Oh, and to remove them absolutely, use this: http://services.google.com:8882/urlconsole/controller?cmd=reload&lastcmd=login
It is a tool that will, within 24 hours, remove pages based upon a robots.txt file. I have used it several times, and each time it has worked a treat! This works because it is active, not passively waiting to crawl a page only to find it is dissallowed and removing it.
PhilC
09-16-2005, 10:57 PM
Huh. All these years I'd understood it the other way round - that robots.txt disallows files from being indexed, but not from being downloaded. We live and learn - thanks :)
I used the removal form. It states 5 days, but that doesn't matter.
It's possible that the site's thousands of pages in the index would never have been removed because I don't think they would come up for spidering again, but I may be wrong about that as well.
projectphp
09-17-2005, 05:56 AM
It says 5 days now? I am sure the first time I used it it said 24 hours, and then 48 hours...
That tool is something I wish all the Crawler based engines had. Would really help when files are "accidentally" indexed, or in the case of legal disputes (the "take my page down or feel the Wrath of Lawyer" stuff).
PhilC
09-17-2005, 08:34 AM
It's fortunate that all the pages are dynamic.

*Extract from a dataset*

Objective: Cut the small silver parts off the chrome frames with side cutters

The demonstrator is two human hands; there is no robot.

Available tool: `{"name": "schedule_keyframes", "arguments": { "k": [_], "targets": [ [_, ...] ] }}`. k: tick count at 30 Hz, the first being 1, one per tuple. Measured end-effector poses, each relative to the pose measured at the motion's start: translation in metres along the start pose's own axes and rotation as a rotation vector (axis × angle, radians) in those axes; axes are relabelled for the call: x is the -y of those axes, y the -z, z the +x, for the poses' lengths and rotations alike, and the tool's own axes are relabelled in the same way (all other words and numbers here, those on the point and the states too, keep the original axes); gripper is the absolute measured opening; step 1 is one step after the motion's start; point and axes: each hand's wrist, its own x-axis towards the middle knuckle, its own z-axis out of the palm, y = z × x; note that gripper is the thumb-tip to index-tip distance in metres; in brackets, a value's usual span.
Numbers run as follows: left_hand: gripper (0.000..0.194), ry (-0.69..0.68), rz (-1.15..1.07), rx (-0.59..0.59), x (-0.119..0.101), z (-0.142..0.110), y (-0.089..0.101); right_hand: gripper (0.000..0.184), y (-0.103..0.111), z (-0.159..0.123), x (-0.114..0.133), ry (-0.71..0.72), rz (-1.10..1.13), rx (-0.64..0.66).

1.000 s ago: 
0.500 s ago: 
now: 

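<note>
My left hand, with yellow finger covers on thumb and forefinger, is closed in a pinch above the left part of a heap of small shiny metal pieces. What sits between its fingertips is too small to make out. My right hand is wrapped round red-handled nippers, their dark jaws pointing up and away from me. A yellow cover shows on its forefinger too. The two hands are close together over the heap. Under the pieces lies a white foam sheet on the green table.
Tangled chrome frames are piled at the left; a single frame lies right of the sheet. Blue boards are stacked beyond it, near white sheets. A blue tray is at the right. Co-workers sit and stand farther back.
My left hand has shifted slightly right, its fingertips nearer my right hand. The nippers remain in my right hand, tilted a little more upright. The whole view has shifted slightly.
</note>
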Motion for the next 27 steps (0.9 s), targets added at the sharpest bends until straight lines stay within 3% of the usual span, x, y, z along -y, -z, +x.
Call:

Imagine having to add the necessary meta tag to thousands of different pages :(
I just had a thought. My robots.txt file still bans Googlebot from getting any of the pages. Google's instructions don't suggest that it should be changed to allow the pages to be accessed, so that the meta tags can be seen. Any thoughts on that?
I've removed the disallow line, just in case.
PhilC
09-17-2005, 08:46 AM
It says 5 days now? I am sure the first time I used it it said 24 hours, and then 48 hours...
That tool is something I wish all the Crawler based engines had. Would really help when files are "accidentally" indexed, or in the case of legal disputes (the "take my page down or feel the Wrath of Lawyer" stuff).
Yep - "within 5 days".
There was a legal dispute discussed here recently, where the lawyer was insisting that a snippet was removed/changed from the search results. It can be done with this tool, but nobody suggested it in the thread.
projectphp
09-17-2005, 09:41 AM
It can be done with this tool, but nobody suggested it in the thread.
Good point! Ppl are usually obsessed with ranking and getting indexed, not getting stuff removed, so I often forget that tool is there, and exactly what it does. As I said, a VERY helpful set of tools, and one that, IMHO, could and should be expanded upon (with some of the notification stuff one would hope...)
PhilC
09-17-2005, 12:44 PM
... could and should be expanded upon (with some of the notification stuff one would hope...)Now that would be a really nice addition.
PhilC
09-18-2005, 10:23 PM
They removed all the pages from the Supplemental index, and it took 1 day. The only problem is that they removed the few pages that weren't in the Supplemental index, and that weren't requested to be removed. Strange. Still, I can now work towards getting the site back in the index.